TSYO often says things that sometimes sound mean, even though she doesn't intend to be.
When she was in pre-K last year, I drove her and a little boy on the way to a field-trip. The little boy, like so many little boys, kept asking "How much longer?" I told him it would take about an hour to get to where we were going, and that it was 9 a.m. at that moment.
"Well, when are we going to get there then?" he asked.
I was about to answer when I heard TSYO:
"Um, well, Mommy said it was nine o'clock, so if it takes us an hour, it will be ten o'clock when we get there. That's one hour. Ten is one more than nine, you know? Or maybe you don't know. How could you not know that?" She didn't mean to insult him, I think she really didn't understand how he couldn't know that.
Recently, Ray took TSYO and Baby J to the playground. When they got there, TSYO wanted to go on the swings, but two very large moms were sitting in the only two swings watching their children play. Ray re-learned that anything he says, even quietly will likely be repeated. TSYO asked why the grown-ups were sitting on swings meant for kids. Ray said under his breath that they were too lazy to get their fat butts off the swings and move to a bench. At least, he thought he said it under his breath. Twenty minutes later, when one of the women had vacated a swing, TSYO shouted:
"Hey, look, Dad! One of the lazy people moved their fat butts off the swing! I can go swing now!" Thankfully, Ray was not beaten to death with a snack cake.
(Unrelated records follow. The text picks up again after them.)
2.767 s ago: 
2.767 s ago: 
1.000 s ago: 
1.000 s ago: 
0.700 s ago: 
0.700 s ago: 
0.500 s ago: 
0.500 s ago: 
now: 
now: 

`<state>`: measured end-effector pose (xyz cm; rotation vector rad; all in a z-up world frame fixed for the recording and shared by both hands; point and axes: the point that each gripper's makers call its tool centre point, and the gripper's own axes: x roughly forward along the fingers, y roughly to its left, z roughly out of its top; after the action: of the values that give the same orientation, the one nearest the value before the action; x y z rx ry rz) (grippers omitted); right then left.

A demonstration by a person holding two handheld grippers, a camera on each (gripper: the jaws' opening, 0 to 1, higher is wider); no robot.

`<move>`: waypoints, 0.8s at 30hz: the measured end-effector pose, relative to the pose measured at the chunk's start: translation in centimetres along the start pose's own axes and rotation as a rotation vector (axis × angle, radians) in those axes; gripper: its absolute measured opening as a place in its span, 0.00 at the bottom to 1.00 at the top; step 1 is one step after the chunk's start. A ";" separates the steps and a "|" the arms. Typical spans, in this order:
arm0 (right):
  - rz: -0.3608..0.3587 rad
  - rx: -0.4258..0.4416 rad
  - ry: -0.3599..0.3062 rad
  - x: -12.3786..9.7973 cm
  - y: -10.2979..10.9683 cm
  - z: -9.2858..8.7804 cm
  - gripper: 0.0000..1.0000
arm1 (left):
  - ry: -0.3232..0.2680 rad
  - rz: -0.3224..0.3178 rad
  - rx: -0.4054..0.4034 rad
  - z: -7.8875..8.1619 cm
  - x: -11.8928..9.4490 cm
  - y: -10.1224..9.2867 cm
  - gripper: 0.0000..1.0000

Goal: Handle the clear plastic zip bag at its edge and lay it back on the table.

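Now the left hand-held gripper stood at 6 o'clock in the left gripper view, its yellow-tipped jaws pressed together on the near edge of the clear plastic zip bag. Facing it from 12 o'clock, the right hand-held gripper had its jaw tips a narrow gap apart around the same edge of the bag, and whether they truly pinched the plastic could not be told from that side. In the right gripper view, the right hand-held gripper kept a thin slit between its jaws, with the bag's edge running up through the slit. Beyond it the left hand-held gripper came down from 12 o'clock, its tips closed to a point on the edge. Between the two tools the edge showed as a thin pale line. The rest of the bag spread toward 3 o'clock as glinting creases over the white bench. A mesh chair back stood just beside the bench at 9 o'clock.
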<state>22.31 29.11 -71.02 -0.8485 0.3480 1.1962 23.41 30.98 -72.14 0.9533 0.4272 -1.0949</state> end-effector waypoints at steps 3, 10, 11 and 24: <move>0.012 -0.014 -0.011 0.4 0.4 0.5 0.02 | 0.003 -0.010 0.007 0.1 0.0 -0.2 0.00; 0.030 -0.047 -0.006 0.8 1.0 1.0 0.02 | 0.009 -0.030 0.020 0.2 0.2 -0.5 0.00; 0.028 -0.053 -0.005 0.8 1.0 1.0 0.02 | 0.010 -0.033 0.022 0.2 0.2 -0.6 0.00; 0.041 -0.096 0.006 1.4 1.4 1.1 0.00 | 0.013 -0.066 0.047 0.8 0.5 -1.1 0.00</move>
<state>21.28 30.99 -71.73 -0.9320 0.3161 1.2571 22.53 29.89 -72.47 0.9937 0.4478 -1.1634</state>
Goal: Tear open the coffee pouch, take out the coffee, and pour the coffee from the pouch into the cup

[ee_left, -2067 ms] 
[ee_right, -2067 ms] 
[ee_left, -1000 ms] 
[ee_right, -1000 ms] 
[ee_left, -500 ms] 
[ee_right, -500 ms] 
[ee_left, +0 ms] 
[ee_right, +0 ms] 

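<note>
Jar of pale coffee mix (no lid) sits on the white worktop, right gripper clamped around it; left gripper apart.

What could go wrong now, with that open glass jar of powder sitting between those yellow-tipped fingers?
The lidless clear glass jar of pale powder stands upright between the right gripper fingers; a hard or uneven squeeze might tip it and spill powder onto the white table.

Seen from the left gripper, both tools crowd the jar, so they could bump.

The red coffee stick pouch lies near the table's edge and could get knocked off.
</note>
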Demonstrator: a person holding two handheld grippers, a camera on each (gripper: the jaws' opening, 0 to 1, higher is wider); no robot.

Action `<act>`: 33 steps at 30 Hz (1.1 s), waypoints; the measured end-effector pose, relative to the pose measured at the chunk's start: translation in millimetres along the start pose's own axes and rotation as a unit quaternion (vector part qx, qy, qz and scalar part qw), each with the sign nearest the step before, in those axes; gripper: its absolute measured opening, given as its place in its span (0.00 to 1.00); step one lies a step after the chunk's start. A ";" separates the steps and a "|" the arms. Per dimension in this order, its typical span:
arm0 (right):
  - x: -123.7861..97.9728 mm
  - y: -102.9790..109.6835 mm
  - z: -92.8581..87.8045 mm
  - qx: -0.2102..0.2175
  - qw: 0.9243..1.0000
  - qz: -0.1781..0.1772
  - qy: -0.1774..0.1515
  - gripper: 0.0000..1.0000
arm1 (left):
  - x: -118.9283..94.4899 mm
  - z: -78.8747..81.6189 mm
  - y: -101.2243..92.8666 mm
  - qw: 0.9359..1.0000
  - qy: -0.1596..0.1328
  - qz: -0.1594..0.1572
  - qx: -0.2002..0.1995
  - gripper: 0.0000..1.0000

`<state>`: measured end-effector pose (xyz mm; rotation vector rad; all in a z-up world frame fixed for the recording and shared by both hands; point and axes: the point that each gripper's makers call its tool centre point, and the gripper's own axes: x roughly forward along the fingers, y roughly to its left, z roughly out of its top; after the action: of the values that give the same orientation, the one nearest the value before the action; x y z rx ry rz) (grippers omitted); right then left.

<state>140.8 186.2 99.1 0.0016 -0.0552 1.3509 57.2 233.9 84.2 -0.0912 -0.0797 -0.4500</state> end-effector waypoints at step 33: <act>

Just this past Christmas, TSYO demonstrated her lack of tact yet again at Build a Bear Workshop. Her Nana and PawPaw thought it would be nice for her to get a doll for her birthday, and they took her through the process. TSYO decided to build a boy monkey, named Aaron, who had a guitar (like Elvis Aaron Presley, yes). Part of the process involves stuffing the shell of the doll and putting a heart inside. The sales rep took the half-stuffed monkey from TSYO over her protestations, and handed her a heart. He told her to rub the heart over her heart and make a wish, so that her monkey would have a little piece of her inside. TSYO's response?
"Well, for starters, I wish you'd give me my monkey back."
She did get her wish.
Happy Birthday, my Little Wonder. May your next six years be as interesting as the last.